Chi Hsing hesitated, then bowed lower, placing his forehead to the ground miserably. "Then I shall do as you ask."
LI YUAN STOOD on the balcony outside his dead wives' rooms, a thick cloak draped about his shoulders. It was dark and chilly. Overhead a thin, ragged cloud blew fitfully across the sky. Through screens of leafy vine the light of the crescent moon cast a mottled silver over everything.
Kuei Jen was sleeping. Tseng-li had been sent home to his brothers. Below Li Yuan, in the palace grounds, a doubled guard patrolled silently. Only he, it seemed, was restless. He turned, sighing, and looked back into the empty, silent rooms, remembering.
How strange it was. Before, if he had been asked, he would have said that it was not love he felt for them, more a kind of warm familiarity, a feeling of physical comfort, and he might have smiled wistfully and shaken his head, as if puzzled by the question. But now he realized just how foolish he had been. How childish. Only now, through grief and loss of them, did he finally understand just how much they had meant to him.
Love. How clearly his father's words came back to him now. Love was the thing that failed. Love ... a thing too insubstantial, too fragile to hold and keep, and yet, in the end, there was nothing stronger, nothing more real than love.
He shuddered, then stretched, feeling tired beyond words. In the greater world huge changes were taking place even at that moment. Under Wu Shih's direction, Chi Hsing was standing down and a Governor was being appointed to run the Australian continent. Yet those changes, great as they were, seemed as nothing compared to the changes in his heart. There was no measuring such changes. They blotted out the stars themselves, casting vast, dark shadows on the perceiving eye.
Yes, he thought, bowing his head. Death not Love is master of this uiorld.
As he stood there, looking in at the empty rooms, small memories of them returned to him. Against the emptiness he saw his second wife, Lai Shi, turn and look across at him, laughing, that strange, flirtatious movement of her mouth, special to her alone, making him smile. Beyond her, the youngest, Fu Ti Chang, sat reading an old romance, her jet-black hair like a fine veil over the pallor of her face. As she turned to face him he caught his breath, finding the innocence of her dark eyes suddenly quite beautiful. And if he turned, he could see Mien Shan, there on the far side of the room, the great mirror behind her, smiling as she cradled her son and gently sang to him. How much he had liked that curious pursing of her lips when she sang. How much he missed it now.
The memories faded, vanished. Empty rooms, he thought. That's all I have now. Empty rooms.

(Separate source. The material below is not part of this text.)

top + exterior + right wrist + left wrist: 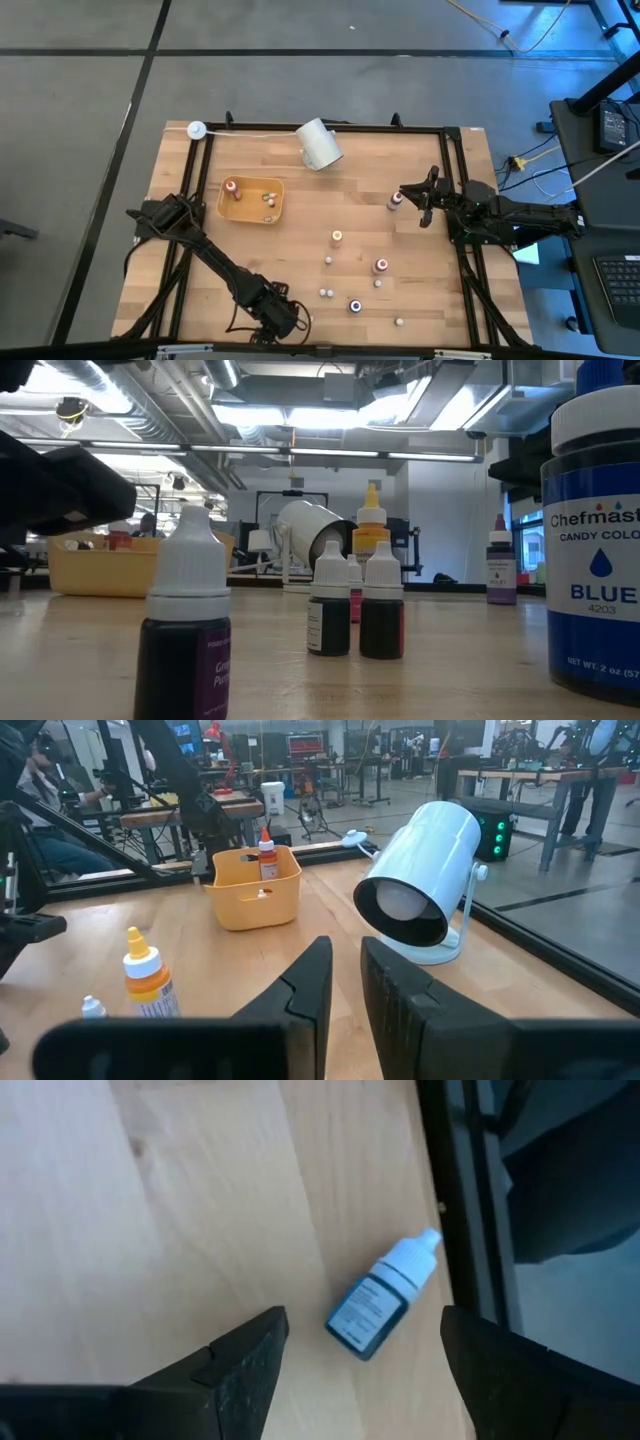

He placed his hand against his neck, the warmth of his fingers strange against the night-chilled flesh. He pressed, then gently tugged at it, feeling the strength of muscle, the hardness of the bone beneath; all of it so tenuous, so transient. All of it dust before the wind. Perhaps, then, it was best to go as they had gone, in one brief and sudden burst of pain. Pain, and then . . . nothingness.
"Best. . ." he said softly, letting his hand fall away, and gritting his teeth against the sudden upsurge of feeling. Best? Who knew what was best? And yet he was charged to know—or, at least, to seem to know. It was what made his grief so different. So special. And yet it was only grief, for all that, no different from the grief of countless millions who had suffered since the dawn of Man.
But was grief all? Was there no more to it than this? Li Yuan drew the cloak tighter about his shoulders, then offered the words to the chill and silent air.
"Must it always be like this? Must the heart become a stone?" He stood there for a long time after that, feeling a kind of disgust for what he was. Then, abruptly, he crossed the room and went through to where Kuei Jen was sleeping and woke his nurse, telling her to prepare the child to travel.
/P>
fei yen MET HIM in the Great Room at Hei Shui. He had given her no notice of his coming and she had had no time to ready herself. She had thrown a pale blue gown about her and tied back her long, black hair, but her face was unmade, her nails unpainted. It was years since he had seen her look so natural. Hesitantly, her face showing deep puzzlement, she crossed the room to him, then knelt at his feet, her head bowed, awaiting his command.
"YouVe heard?" he asked her softly.
She gave the smallest nod, then was still.
"I. . ."he looked about him, conscious of the guards by the door, the nurse behind him, holding Kuei Jen. Abruptly, he turned and dismissed them. Then, bending down, he lifted her chin and made her look at him. "I have to talk to you. I..."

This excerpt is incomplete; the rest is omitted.